Over the next few weeks (his dad has mysteriously disappeared, but Yuri is too naïve to be suspicious), he becomes quite close to the ailing leader, accompanying him on walks and good-naturedly prompting him to keep talking. Wilson appears briefly to be humanising Stalin, emphasising the doddery old man over the ruthless tyrant, but he’s actually doing nothing of the kind. Stalin’s speech to Yuri about love reveals nothing but a ghastly inhumanity, the void where a soul should be.

With almost surreal flourishes, Wilson recreates the power struggle amongst Stalin’s inner circle, showing the boy being courted by Beria and Kruschev, who want Yuri to pass on to them anything he might glean from his conversations with the leader; while at night the atmosphere of concentrated paranoia is given almost cathartic expression in the crazed late-night dinners Stalin forced his inner circle to attend, getting them absurdly drunk, humiliating them and keeping them too hungover and exhausted to pose a threat. Drifting in and out of focus are the Stalin lookalikes Yuri befriends at the dacha, underlining the unreality of the situation and Stalin’s disconnection from his people.

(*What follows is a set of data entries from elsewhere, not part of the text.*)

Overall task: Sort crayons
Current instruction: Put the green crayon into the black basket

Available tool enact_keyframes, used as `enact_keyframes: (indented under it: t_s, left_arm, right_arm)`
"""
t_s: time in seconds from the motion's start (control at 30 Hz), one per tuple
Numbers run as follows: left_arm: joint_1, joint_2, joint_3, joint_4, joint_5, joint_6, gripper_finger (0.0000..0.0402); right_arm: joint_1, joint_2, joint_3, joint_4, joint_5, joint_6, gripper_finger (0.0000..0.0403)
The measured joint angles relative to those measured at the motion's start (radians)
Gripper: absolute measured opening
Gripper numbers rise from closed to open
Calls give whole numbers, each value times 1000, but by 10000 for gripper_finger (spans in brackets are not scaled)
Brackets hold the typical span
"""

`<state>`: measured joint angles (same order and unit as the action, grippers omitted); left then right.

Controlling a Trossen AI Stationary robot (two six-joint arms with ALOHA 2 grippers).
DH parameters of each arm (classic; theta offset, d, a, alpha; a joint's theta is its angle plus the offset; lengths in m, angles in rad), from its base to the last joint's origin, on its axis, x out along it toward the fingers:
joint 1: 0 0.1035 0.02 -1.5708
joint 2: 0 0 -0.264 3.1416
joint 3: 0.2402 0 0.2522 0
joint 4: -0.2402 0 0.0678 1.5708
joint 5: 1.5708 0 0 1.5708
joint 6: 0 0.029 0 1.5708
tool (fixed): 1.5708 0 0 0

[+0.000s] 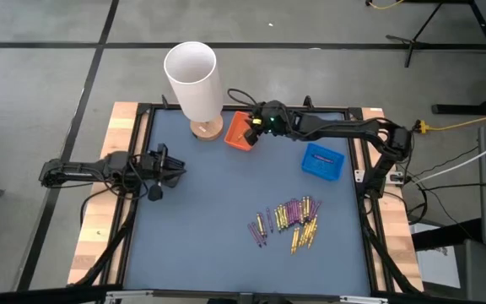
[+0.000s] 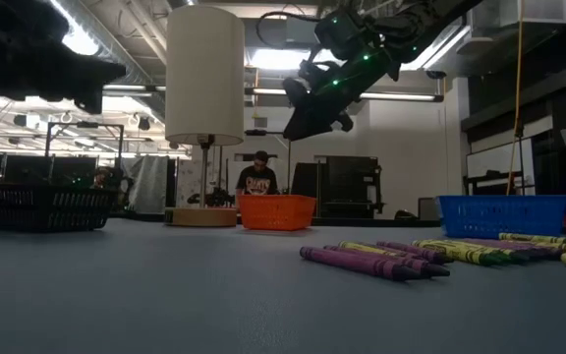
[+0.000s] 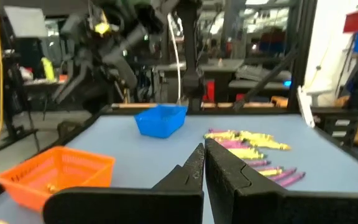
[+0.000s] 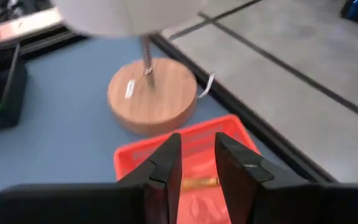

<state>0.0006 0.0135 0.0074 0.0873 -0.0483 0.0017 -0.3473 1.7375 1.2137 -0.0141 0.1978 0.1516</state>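
I have the right gripper hanging over the orange tray, its fingers parted with a gap between them and nothing pinched. Through that gap I see one yellow-gold crayon lying on the tray floor. Just beyond the tray stands the lamp's round wooden base, close to the tray's far wall, with the white shade above it. From overhead, the right arm reaches across the back of the mat from its mount on the right edge.

My left gripper waits at the left side of the table, fingers pressed together and empty.

The blue tray sits toward the right, well apart from the orange one. The rest of the crayons, purple and yellow-gold mixed, lie in a loose scatter on the grey mat in front of the blue tray, nearer the front edge.
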Motion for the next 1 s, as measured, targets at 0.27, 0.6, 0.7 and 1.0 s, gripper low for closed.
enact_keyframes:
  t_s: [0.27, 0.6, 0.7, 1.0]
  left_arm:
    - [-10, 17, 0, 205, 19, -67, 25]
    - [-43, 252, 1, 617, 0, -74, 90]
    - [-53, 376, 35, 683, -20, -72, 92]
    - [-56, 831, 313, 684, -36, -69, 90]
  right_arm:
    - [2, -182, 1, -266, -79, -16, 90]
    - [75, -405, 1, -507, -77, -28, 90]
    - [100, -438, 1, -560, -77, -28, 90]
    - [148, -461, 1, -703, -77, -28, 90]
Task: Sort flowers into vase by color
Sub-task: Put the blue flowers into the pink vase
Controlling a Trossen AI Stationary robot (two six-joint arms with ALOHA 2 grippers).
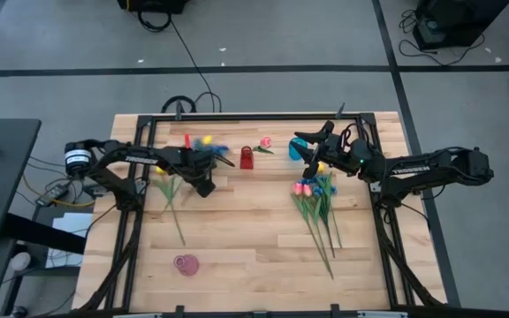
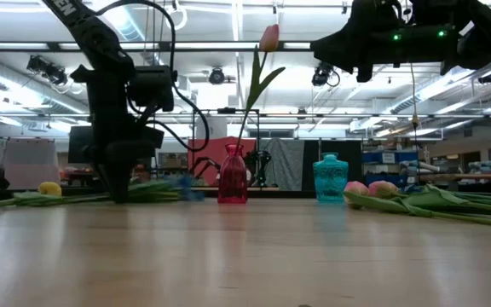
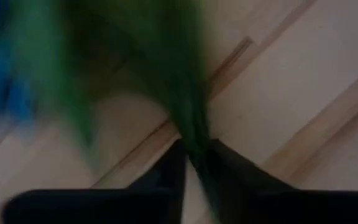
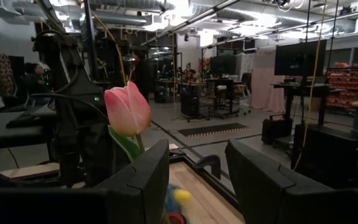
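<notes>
My left gripper (image 1: 205, 184) points down at the table's left part and is shut on green flower stems (image 3: 188, 118). Blue blossoms (image 2: 186, 185) lie low beside it, and a yellow tulip (image 2: 49, 188) lies further left. A red vase (image 1: 246, 158) holds one pink tulip (image 4: 128, 111). A teal vase (image 2: 331, 177) stands to its right. My right gripper (image 4: 197, 180) is open and holds nothing; it hangs raised near the teal vase (image 1: 299, 144). A pile of pink, yellow and blue flowers (image 1: 316, 193) lies on the table below it. My left gripper pinches green stems (image 3: 194, 144) between its two fingers, coming from above and pointing down. The fingertips (image 2: 119, 194) reach the table top, so the stems seem to lie on the wood. The view is blurred, and I cannot tell how many stems it has.
A small pink vase (image 1: 186, 264) stands near the table's front left. A few flowers (image 1: 173, 199) lie by the left arm, stems toward the near edge. The table's middle and near right show bare wood (image 1: 254, 238). A black frame (image 1: 263, 116) runs round the table.
</notes>
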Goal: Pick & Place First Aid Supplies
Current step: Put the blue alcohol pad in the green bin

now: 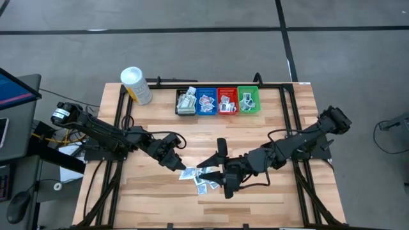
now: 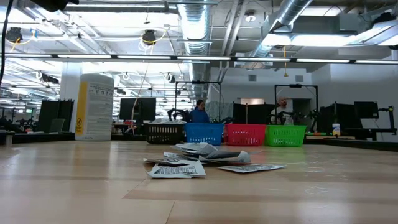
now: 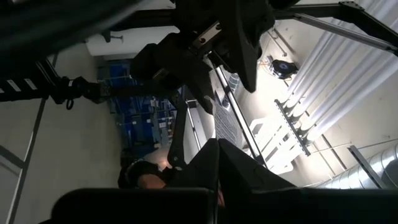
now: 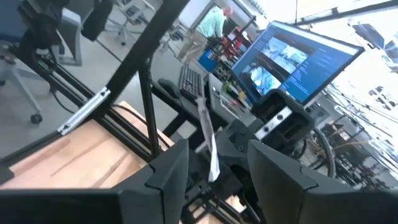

Ultimately, it’s quite a slight book, with few hidden depths, but a charming one. Yuri, the innocent savant who thinks the atomic number of arsenic is common knowledge but struggles to understand anything but the most literal statements, is the kind of narrator who seems a bit shopworn nowadays. And yet it works. The horror and the humour never feel at odds with each other and Yuri’s amiability wins us over, as it did Stalin.